21 April 2014

Getting to Know GW (3)

George Washington was a life-long slaveholder. He was a landowner and a tobacco farmer, and in eighteenth century Virginia it was difficult, if not impossible, to be both of those things and now own slaves.

There are some who look at this fact and jump immediately to the judgment that Washington was therefore a terrible person and one whom we have need of taking seriously in any other respect. These people seem to believe that if they were inserted into Washington's situation they would have adopted an abolitionist stance and toiled in their fields with the help of unionized farmhands. These are people for whom, in other words, history essentially does not exist.

I do not follow this stringent ethic, because it would relegate most of our ancestors as deplorable people for one thing or another. But it is problematic in another regard. Washington, like Jefferson, was deeply ambivalent about the morality of slaveholding. He saw the evils therein, but had no idea how to move beyond it. Jefferson famously compared slavery to holding a wolf by the ears. You don't like it but at the same time you don't dare let go.
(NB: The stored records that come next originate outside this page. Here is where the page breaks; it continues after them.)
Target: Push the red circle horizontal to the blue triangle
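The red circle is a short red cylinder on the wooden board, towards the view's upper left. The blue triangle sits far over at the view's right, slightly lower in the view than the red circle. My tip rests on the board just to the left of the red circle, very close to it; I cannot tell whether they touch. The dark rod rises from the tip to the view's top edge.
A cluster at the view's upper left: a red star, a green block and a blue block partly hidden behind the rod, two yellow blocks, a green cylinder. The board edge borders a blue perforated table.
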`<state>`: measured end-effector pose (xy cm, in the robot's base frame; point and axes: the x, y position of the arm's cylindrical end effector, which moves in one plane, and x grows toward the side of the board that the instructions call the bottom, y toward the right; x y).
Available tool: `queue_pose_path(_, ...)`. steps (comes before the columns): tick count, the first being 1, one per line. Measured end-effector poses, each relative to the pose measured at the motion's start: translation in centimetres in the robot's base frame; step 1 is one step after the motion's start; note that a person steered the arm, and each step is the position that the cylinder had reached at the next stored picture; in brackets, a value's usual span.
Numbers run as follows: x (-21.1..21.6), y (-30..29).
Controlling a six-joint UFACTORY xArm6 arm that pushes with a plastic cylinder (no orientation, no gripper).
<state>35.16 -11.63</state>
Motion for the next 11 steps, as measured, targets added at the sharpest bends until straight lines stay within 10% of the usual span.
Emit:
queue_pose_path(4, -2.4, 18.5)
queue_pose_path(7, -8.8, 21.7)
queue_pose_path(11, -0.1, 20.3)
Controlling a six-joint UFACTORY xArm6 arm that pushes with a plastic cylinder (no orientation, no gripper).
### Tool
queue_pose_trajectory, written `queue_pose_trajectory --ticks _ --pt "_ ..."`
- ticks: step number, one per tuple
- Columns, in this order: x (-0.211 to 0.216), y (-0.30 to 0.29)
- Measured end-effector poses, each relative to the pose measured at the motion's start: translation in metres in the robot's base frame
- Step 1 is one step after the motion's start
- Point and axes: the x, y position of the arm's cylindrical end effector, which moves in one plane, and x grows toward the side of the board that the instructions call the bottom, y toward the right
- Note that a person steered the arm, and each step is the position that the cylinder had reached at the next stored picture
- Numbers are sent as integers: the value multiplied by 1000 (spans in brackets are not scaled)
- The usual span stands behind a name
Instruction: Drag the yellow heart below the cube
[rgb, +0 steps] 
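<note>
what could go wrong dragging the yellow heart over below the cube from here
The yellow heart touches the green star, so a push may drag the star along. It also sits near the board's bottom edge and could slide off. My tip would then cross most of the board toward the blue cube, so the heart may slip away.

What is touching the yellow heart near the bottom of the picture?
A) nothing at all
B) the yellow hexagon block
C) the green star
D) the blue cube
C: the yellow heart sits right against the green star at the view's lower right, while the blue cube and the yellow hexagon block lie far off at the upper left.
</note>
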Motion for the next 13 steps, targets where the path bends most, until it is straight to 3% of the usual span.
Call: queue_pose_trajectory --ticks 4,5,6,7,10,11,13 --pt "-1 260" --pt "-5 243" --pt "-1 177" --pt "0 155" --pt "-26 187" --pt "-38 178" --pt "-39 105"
Ambivalence noted, it was also immensely profitable to have a workforce that was paid in a quart of corn per day and twenty anchovies a month, with one new set of clothing per annum, as our first president's slaves were allotted. If I am ambivalent about the inequities and immorality of pornography but watch it every night, what exactly has my ambivalence gained me? Moreover, ever concerned with efficiency, part of Washington's problem with the institution was that it was hard to get quality labor from an unpaid and unmotivated workforce. Presumably, an industrious slave would be of more value to him and would have erased a measure of his moral qualm.  

There is plenty of evidence that Washington was a conscientious slaveholder. Visitors to Mount Vernon remarked upon Washington's benevolence and relative charity to his slaves.  He refused to break up slave families and honored the slave marriages that had no legal standing in the colony. He instructed the overseers to be lenient and spare the whip when possible. He struggled to be fair-minded in disputes and was reticent to go to the extent of the law (which was essentially non-existent; murder was legal as long as there was wrongdoing on the part of the slave). However, there were limited instances that recalcitrant escapees were sold to Caribbean sugar plantations both as punishment for their wrongdoing and to set an example to other indolent slaves that it could always be worse.

Overall, Chernow treated this topic quite fairly, refusing to castigate Washington for defying the prevailing morality of his time, nor neglecting the fact that this is problematic for any attempted hagiography of the Founder of Our Nation. Perhaps what needs to be said here was best said by Tobias Lear (good name), Washington's presidential secretary: "The negroes are not treated as blacks in general are in this country. They are clothed and fed as well as any laboring people whatever and they are not subject to the lash of a domineering overseer--but they are still slaves."